Hast du es gehört? In Jena soll ein Haus besetzt werden.

Infolge der Besetzung und der darauffolgenden Diskussionen gab es an verschiedenster Stelle den Aufruf zu schriftlicher Reflexion, Rückmeldung, Kommentierung und Kritik. Die Resonanz darauf war ebenso verhalten wie die Energie einiger Menschen, die derartige Texte in Zeitungsform zusammentragen wollten – wir sind weiterhin für Einsendungen offen!
Der bisher einzige Text, der uns erreichte, soll hiermit längere Zeit nach seiner Erstellung als Blogeintrag veröffentlicht werden. An Aktualität hat er definitiv nicht verloren:


Hast du es gehört? In Jena soll ein Haus besetzt werden.

Ich hab´s gehört, schon Tage zuvor war es Teil des Stadtgeflüsters.
Es soll nach 2007 wieder soweit sein: Menschen nehmen sich Räume zum Leben, zum Miteinandersein, zum debattieren und intervenieren. Es war ein schönes Gefühl dies zu hören, doch für mich war ganz klar, ich werde nicht unterstützend dabei sein können. Leicht verärgert nahm ich es hin. Ich muss das Bett hüten.
Dann kam er, der Tag der Besetzung. Ich sog alle mögliche Informationsquellen auf: Radio, Internet, Gespräche mit Freund*innen. Aus meiner teilnehmenden Erfahrung in Erfurt, der Räumung des Besetzen Hauses im Jahr 2009 formierten sich immer wieder kritische Fragen in mir; kann diese Aktion erfolgreich sein, heute an dem Tag der großen Fußball-Demo, dem Konzert von Feine Sahne Fischfilet? Wird sich die „Szene“ mobilisieren lassen, außerhalb von Party und vorgegebenen Konsumstrukturen? Ich blieb skeptisch. Was ich aus der Ferne mitbekam, war die Notwendigkeit Aktionsformen aus sich selbst heraus zu initiieren, eine Kommunikationsstruktur zwischen den Unterstützer*innen außerhalb des Hauses zu erschaffen um Handlungsformen über die Nacht hinweg zu planen, denn auch der Morgen braucht wachsame Unterstützer*innen. Was damit geschah, bekam ich nur indirekt mit.

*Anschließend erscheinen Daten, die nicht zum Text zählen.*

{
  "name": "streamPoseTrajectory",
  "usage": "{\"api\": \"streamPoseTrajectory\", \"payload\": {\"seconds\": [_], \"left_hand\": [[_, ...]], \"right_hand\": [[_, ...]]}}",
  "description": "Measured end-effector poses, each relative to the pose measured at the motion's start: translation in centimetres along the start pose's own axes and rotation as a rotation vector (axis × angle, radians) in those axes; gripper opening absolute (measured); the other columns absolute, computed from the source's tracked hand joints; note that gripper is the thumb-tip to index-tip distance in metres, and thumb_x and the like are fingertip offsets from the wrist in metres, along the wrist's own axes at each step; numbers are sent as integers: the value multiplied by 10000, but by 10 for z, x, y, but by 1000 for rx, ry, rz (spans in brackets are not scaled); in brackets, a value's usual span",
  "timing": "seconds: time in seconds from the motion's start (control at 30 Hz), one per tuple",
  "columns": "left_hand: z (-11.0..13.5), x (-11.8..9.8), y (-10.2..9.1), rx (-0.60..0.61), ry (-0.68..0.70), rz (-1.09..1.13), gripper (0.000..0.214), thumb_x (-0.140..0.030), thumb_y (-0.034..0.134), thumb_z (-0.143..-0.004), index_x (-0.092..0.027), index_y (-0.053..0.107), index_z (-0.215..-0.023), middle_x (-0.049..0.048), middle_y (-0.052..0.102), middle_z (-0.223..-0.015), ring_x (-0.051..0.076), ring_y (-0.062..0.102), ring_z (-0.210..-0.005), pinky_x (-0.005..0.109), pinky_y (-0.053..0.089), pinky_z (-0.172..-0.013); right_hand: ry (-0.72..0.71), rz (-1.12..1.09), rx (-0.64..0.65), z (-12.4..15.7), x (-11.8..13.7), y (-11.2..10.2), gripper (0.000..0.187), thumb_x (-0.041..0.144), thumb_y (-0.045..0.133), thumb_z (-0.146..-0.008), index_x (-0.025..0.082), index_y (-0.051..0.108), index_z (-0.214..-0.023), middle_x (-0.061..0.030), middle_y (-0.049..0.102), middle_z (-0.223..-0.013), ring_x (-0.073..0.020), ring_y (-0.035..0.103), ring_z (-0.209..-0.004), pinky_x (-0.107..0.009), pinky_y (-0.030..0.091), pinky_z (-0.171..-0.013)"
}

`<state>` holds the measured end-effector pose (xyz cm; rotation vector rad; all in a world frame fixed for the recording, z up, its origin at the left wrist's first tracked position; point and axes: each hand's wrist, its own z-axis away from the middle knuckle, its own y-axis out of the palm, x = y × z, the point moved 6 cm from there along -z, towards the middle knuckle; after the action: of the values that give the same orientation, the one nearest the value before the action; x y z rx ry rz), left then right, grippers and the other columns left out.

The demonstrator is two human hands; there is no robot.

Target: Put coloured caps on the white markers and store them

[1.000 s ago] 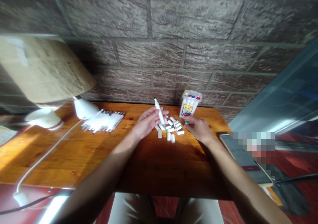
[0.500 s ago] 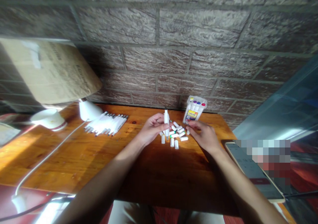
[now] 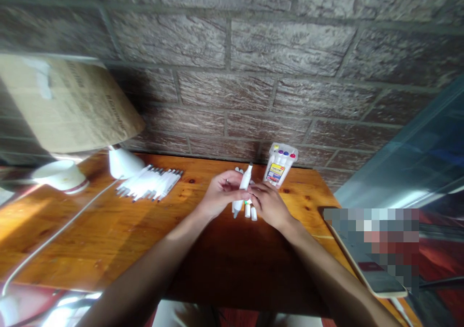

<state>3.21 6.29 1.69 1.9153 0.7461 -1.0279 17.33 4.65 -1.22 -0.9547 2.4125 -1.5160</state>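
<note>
My left hand [image 3: 218,194] is closed around a white marker [image 3: 245,182], which it holds tilted with its top leaning right. Both ends of the marker are uncapped, showing dark or grey tips. My right hand [image 3: 268,202] has come up against the marker's right side, its fingers bent together; whatever they pinch is hidden. Beneath the hands lie several loose white marker caps [image 3: 253,214], most of them covered by my right hand. Just behind it stands a clear plastic marker case [image 3: 289,168] holding several markers with coloured ends.
A row of uncapped white markers [image 3: 150,182] lies at the left, beside the lamp [image 3: 123,162] and a white round container [image 3: 60,176]. A white cable [image 3: 60,237] crosses the wooden table [image 3: 108,240]. On the right lies a tablet [image 3: 380,278]; a brick wall [image 3: 224,95] rises behind.
My right hand has moved left from beside the case to the marker, covering many of the caps. The marker in my left hand has gone from upright to tilted.
</note>
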Motion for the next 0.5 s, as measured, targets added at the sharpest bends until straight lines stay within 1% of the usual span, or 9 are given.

Meine Nacht war unruhig. Ich blieb im Bett. Hatte keine Wahl. Am Morgen war die Anspannung zu groß, ich will nun doch dabei sein, Freund*innen unterstützen, dieses Projekt verfestigen. Eine SMS erreichte mich „Alles ist gut. Heute Nachmittag findet der erste Workshop statt. Kommt zahlreich vorbei.“ Auf geht es. Mit Sachen zum Einziehen und Wohlfühlen zur Neugasse. Doch es war zu spät. Die Straße voll Polizei, die Anwohnerschaft völlig aggressiv. Die Räumung stand bevor. Der erste Mensch schon verletzt. Was ist hier passiert? Warum sind wir so wenige? Wo ist unser Widerstand? Meine Wut ist groß. Was ist los Jena?! Mir kamen die Tränen, als die Besetzer aus unserem Haus geführt wurden. Aus Wut wurde Traurigkeit. Zeigte sich in diesem Moment das Jena, auf das ich immer so schimpfe?

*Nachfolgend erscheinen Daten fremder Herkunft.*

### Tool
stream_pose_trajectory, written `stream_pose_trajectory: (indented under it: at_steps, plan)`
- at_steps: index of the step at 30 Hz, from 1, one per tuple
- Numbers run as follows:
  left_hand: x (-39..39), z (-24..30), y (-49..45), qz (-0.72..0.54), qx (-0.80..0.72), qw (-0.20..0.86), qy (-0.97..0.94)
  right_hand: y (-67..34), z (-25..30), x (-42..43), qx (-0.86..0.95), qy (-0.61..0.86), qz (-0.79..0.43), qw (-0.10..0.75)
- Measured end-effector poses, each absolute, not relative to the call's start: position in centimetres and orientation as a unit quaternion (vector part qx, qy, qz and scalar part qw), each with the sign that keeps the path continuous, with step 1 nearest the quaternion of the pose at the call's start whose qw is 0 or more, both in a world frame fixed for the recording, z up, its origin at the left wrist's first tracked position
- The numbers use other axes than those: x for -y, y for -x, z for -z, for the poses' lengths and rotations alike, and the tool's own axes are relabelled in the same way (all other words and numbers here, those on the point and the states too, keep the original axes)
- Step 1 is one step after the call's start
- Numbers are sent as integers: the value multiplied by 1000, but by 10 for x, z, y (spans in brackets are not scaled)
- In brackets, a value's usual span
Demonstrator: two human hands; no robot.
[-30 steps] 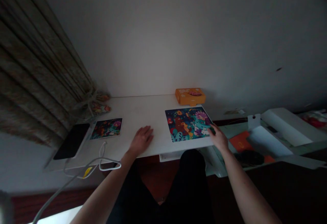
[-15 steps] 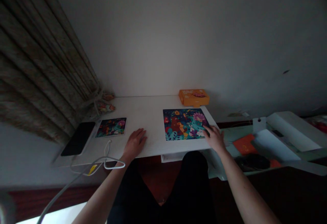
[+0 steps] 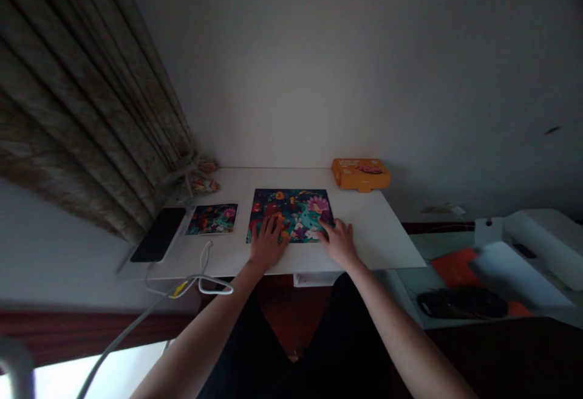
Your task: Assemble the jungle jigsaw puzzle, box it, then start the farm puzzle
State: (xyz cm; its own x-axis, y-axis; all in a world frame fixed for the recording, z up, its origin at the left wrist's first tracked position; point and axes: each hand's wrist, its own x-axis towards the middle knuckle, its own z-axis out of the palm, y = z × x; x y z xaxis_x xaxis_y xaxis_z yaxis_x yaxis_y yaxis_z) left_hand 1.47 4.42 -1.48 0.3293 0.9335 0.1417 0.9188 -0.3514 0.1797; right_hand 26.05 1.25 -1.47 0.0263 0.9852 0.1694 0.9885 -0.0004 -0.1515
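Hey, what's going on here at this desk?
A person has both bare hands spread on a colourful jigsaw puzzle on a white desk. The left hand rests on its near edge, and the right hand touches its near right corner; neither seems to grip anything. A smaller matching picture and a dark phone lie to the left, and an orange box sits at the back.
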Motion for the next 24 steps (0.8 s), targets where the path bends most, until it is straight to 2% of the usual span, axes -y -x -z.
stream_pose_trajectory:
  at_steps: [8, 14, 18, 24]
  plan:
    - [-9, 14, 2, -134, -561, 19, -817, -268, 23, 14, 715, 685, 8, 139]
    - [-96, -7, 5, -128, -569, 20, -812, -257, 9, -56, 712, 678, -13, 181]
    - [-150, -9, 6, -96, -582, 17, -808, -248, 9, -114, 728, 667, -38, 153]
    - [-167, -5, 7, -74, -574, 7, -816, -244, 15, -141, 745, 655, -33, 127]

Später am Tag tat es gut, Solidaritätsbekundungen mit zu gestalten und mit zu erleben. Der Moment vor der Polizeiinspektion und die Sponti am Abend führten uns für diesen Tag noch einmal zusammen. Im Sinne von Wolja.
Und was bleibt ist zu erfahren, dass etwas passiert. Wir sind im Gespräch. Menschen die sich nur von Aktionsformen kennen, nicht aber gemeinsam planen, tauschen sich aus. Ein neues Gefühl der Hoffnung entsteht. Schaffen wir es hier in dieser Stadt, die vor allem eine hohe Fluktuation an aktiven und kritischen Menschen aufzeigt, wieder Momente der Selbstbestimmung in die Hand zu nehmen? Räume zu etablieren um kritisch und kreativ zu sein? Orte der Intervention zu eröffnen und ein Leben außerhalb von gesellschaftlichen Zwängen und Konsumformen zu ermöglichen?

Manchmal bin ich mir sicher: WOLJA LEBT. Und die Bewegung mit ihr.